To delve even more deeply into the culture of the Ruhr Valley, explore the Route of Industrial Heritage, which connects Essen’s industrial sites to those of neighbouring cities like Oberhausen, Gelsenkirchen and Dortmund.
Design museums and cultural centres in Essen
Visiting Essen with a Family
Surrounded by the streams, trails and valleys of the Ruhr, and within a half hour’s train ride of several other popular cities, Essen is a great base for a family vacation. Its parks, gardens and lakes make for leisurely day trips, and many of its central cafés, restaurants and even beer gardens are family-friendly.

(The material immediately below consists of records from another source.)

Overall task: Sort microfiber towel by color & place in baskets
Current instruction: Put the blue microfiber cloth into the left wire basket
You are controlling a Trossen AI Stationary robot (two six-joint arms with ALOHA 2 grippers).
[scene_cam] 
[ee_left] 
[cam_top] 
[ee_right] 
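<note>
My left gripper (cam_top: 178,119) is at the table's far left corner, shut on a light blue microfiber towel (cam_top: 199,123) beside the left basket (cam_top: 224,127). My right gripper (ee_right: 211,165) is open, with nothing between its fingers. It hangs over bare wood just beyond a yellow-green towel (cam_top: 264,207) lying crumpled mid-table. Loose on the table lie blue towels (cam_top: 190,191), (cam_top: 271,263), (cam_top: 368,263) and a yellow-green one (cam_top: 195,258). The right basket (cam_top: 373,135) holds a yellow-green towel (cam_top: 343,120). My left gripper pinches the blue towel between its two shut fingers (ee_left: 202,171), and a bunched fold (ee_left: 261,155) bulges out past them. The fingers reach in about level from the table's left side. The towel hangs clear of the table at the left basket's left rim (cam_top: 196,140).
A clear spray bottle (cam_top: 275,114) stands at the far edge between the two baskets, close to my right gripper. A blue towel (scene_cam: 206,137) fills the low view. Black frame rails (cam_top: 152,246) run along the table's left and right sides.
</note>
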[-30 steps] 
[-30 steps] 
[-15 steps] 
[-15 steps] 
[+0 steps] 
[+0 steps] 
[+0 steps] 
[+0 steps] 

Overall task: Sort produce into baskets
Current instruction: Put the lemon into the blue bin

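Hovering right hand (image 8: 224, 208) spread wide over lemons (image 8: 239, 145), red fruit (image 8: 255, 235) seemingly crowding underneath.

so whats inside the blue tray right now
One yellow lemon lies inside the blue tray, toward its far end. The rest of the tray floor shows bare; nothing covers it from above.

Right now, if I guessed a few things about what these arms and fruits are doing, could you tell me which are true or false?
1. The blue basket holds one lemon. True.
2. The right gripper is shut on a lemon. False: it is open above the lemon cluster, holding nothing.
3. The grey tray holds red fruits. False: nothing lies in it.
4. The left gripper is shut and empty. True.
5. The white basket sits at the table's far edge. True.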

If you’re making a visit to the Zeche Zollverein, Essen’s coal mining complex, make sure to take the children for a ride in the sky with the Sonnenrad, a gigantic Ferris wheel with views over the complex and the city beyond.
Half an hour’s drive south, the city of Wuppertal has an enormous zoo with nearly 500 species including lions, elephants, apes and penguins. In Essen’s southwest, Grugapark offers a smaller zoo with flamingos, parrots and ponies, plus the OKtoRail, an exhibition of model trains wending their way through miniature versions of Essen’s buildings.